Exercise description: Output the lines of the listing below exactly, starting at the line containing "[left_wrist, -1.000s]" and stopping after the last line, with any pictures dropped.

Data excerpt:

☆ ☆ ☆ ☆

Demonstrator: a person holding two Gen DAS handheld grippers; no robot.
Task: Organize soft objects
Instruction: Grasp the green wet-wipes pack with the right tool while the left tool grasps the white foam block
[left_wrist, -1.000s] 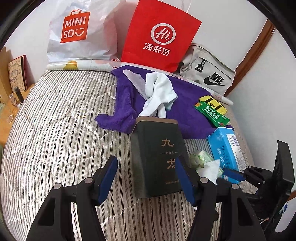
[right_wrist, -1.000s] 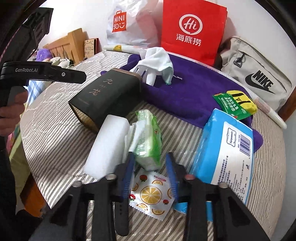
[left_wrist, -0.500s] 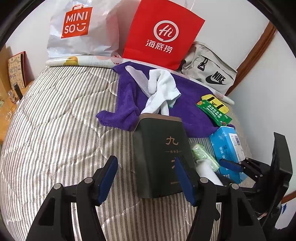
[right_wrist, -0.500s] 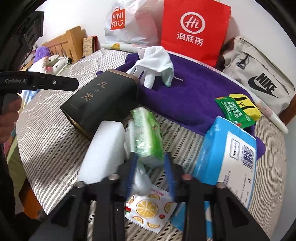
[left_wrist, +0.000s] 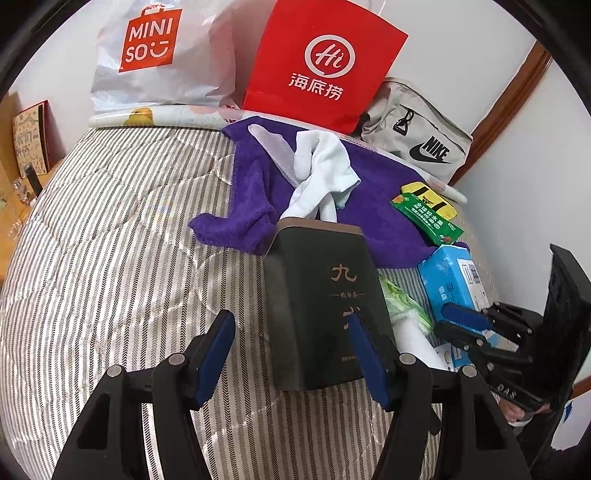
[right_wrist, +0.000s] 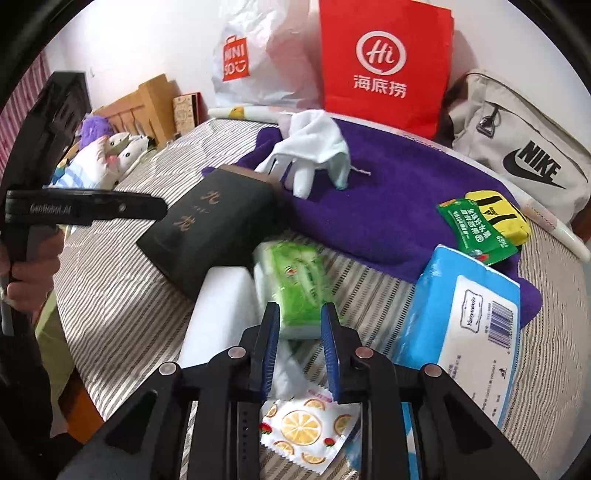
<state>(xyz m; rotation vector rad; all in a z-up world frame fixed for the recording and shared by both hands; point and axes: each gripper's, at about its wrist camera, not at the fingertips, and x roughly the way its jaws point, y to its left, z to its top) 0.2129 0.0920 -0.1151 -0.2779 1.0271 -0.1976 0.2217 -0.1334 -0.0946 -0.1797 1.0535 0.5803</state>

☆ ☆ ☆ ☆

Solved exercise:
[left_wrist, -1.000s] 
[right_wrist, -1.000s] 
[left_wrist, -0.500s] 
[right_wrist, -0.500s] 
[left_wrist, +0.000s] 
[right_wrist, +0.000s] 
<state>(xyz m; rotation vector rad; all in a z-up world frame fixed for the recording and shared by both hands; point and axes: each gripper's, at about its wrist camera, not at the fingertips, and x roughly the way its jaws point, y to its left, z to its top) 0.2129 0.0920 -0.1151 -0.2779 1.0271 -0.1976 0.2217 -0.1334 -0.0946 -0.1797 1.0535 0.5803</state>

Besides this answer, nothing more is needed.